* How to complete this task
Report the lines of the data below that contain the string "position".

* Dataset excerpt
Content starts

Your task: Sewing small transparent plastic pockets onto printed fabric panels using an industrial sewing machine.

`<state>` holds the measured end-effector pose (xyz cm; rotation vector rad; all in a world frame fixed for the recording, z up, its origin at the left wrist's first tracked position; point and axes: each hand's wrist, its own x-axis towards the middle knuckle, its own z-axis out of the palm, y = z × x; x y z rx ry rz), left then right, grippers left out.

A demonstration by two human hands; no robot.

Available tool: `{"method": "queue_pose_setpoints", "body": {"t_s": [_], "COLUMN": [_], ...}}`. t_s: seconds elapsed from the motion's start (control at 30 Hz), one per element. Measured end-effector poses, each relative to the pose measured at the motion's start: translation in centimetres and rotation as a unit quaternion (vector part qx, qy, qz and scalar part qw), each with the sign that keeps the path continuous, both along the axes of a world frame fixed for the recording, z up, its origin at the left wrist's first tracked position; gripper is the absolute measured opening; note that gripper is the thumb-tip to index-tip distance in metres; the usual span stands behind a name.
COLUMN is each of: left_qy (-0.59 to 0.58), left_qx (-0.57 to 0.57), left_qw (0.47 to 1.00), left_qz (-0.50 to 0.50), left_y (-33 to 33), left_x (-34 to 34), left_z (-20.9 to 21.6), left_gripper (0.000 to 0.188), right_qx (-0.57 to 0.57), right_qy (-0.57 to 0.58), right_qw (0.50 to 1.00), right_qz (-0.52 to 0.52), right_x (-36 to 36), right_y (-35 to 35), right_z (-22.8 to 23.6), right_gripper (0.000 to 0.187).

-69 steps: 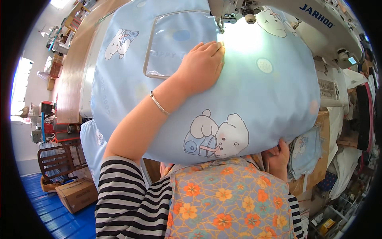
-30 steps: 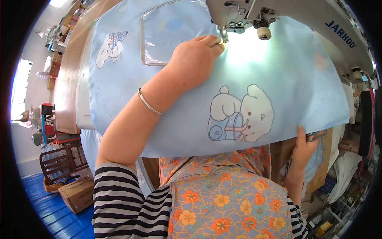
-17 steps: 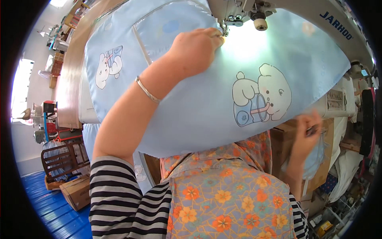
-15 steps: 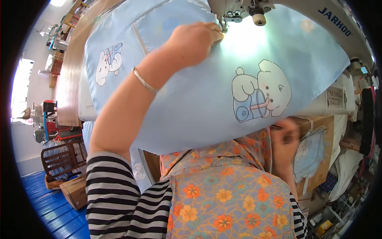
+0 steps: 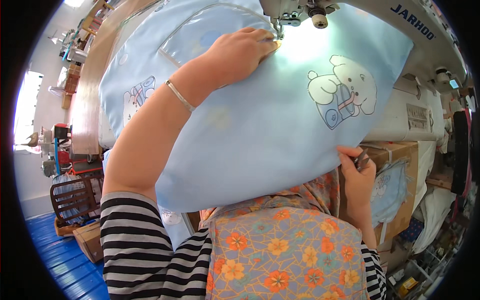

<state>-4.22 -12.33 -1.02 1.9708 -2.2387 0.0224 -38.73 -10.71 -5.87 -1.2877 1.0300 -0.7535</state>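
A large light-blue cloth [image 5: 235,155] with printed white puppies lies under the presser foot [image 5: 279,34] of a sewing machine [image 5: 385,25], its near edge drooping over my lap. My left hand [image 5: 242,52] rests flat on the cloth just left of the foot, fingers stretched toward the needle, a yellow covering on one fingertip. Beside that hand, a clear plastic panel [image 5: 186,37] shows in the cloth. At the cloth's right edge, my right hand [image 5: 357,175] has dark thread snips [image 5: 360,159] in its closed fingers; thumb and forefinger touch the edge.
A cardboard box [image 5: 400,150] stands at the right under the machine bed, with a smaller blue printed piece [image 5: 389,190] against it. White cloth [image 5: 430,220] hangs farther right. At the left are a wooden table edge [image 5: 90,100], a brown slatted chair [image 5: 75,200] and another carton [image 5: 89,240].
The cloth has turned under the machine; its right-hand puppy has shifted up and right. My right hand, blurred before, is now at the cloth's edge. My left hand stays near the foot.
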Motion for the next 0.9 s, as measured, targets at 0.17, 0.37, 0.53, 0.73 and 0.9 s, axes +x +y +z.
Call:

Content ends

* Finished exercise
`<state>` holds the measured end-effector pose (xyz cm; rotation vector rad; all in a world frame fixed for the recording, z up, its origin at the left wrist's first tracked position; point and axes: each hand's wrist, its own x-axis towards the middle knuckle, its own z-axis out of the palm, y = z × x; x y z rx ry rz), left then right, grippers left out.
Available tool: `{"method": "queue_pose_setpoints", "body": {"t_s": [_], "COLUMN": [_], ...}}`. t_s: seconds elapsed from the motion's start (control at 30 Hz), one per element. Measured end-effector poses, each relative to the pose measured at the motion's start: translation in centimetres and rotation as a unit quaternion (vector part qx, qy, qz and scalar part qw), each with the sign that keeps the path continuous, both along the axes of a world frame fixed for the recording, z up, its origin at the left wrist's first tracked position; gripper is the absolute measured opening; note that gripper is the thumb-tip to index-tip distance in metres; the usual span stands behind a name.

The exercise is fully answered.